Der Advent in Rudolfsheim-Fünfhaus erhält heuer ein neues Zentrum: Erstmals organisiert die Bezirksvorstehung des 15. Bezirks ein Weihnachtsdorf vor der Rudolfsheimer Kirche am Kardinal-Rauscher-Platz. Besonderes Highlight ist eine der größten Weihnachtskrippen Österreichs, die zuvor jahrelang Besucherinnen und Besucher vor dem Schloss Schönbrunn begeisterte. Das Werk wurde von Otto Schwarzenberger überarbeitet und zeigt nun 20 große Figuren aus einem Südtiroler Familienbetrieb anstelle der früheren 200 kleinen Schnitzereien.
Das Weihnachtsdorf findet an allen vier Adventwochenenden statt. Elf Hütten stehen sozialen Initiativen des Bezirks zur Verfügung, die ihre Angebote präsentieren. Geöffnet ist jeweils Samstag und Sonntag von 15 bis 20 Uhr, begleitet von musikalischen Aufführungen.
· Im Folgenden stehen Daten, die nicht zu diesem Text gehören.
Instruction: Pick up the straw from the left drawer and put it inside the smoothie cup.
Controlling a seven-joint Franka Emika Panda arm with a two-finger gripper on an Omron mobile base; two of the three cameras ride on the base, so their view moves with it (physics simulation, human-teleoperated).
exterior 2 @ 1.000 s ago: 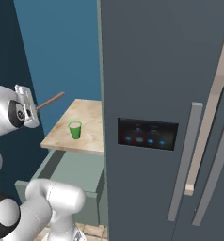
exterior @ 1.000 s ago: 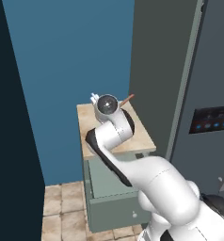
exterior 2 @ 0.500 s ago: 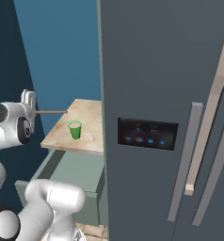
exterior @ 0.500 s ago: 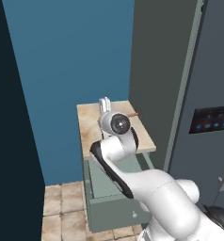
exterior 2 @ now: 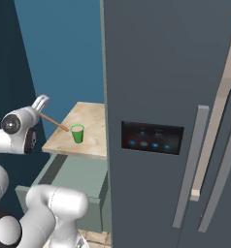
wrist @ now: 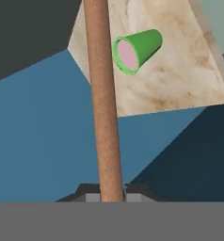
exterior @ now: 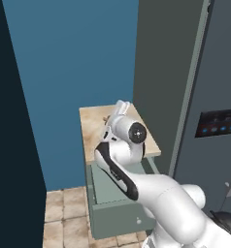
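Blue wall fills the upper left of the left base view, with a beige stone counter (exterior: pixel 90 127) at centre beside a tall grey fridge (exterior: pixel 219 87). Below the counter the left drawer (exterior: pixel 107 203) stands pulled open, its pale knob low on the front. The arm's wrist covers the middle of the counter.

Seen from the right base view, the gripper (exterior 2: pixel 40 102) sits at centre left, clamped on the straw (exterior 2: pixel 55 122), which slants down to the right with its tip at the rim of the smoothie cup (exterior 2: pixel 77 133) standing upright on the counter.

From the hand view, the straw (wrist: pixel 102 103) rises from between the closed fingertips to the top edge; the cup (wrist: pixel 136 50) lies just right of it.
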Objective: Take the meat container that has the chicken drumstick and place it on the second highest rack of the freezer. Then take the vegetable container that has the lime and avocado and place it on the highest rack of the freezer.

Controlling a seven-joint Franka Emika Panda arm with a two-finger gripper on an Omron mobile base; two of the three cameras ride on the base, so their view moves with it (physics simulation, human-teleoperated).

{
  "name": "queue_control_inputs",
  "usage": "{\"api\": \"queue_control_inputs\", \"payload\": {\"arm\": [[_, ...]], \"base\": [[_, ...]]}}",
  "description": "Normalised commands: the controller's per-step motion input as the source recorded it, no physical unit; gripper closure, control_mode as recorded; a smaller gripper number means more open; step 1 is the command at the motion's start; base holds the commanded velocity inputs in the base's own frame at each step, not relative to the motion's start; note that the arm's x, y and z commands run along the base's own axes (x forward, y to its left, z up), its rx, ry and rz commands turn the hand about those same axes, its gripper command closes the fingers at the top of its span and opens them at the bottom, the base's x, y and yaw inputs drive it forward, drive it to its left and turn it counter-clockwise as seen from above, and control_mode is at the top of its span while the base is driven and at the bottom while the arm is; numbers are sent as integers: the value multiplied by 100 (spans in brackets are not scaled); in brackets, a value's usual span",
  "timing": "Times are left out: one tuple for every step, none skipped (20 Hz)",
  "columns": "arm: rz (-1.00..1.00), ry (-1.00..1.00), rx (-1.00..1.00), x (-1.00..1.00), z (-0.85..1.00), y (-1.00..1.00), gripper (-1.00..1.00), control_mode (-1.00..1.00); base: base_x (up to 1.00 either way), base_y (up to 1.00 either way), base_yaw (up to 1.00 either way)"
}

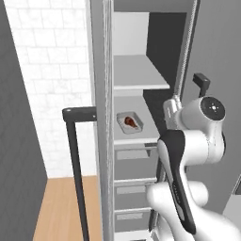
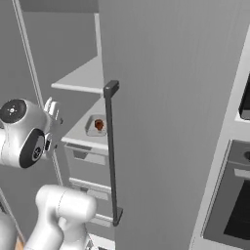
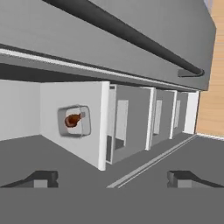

Die Pfarre Hildegard Burjan unterstützt das Projekt tatkräftig. Zwölf Helferinnen und Helfer sind nötig, um die 350 Kilogramm schwere Krippe jedes Wochenende aufzustellen.
Ein Punschstand der Gemeinde ergänzt das Angebot. Der gesamte Erlös kommt der Stiftung „Jugend fördern – Grenzen überspringen“ zugute, die Pfarrer Martin Rupprecht 2002 gegründet hat. Sie unterstützt Bildungsprojekte für Kinder in Ländern wie Äthiopien, Tansania, Burundi und dem Kongo und konnte bisher rund 500.000 Euro für Hilfsprojekte im globalen Süden sammeln.
Mit Kultur, sozialem Engagement und karitativer Unterstützung setzt das Weihnachtsdorf einen neuen Akzent im Wiener Advent.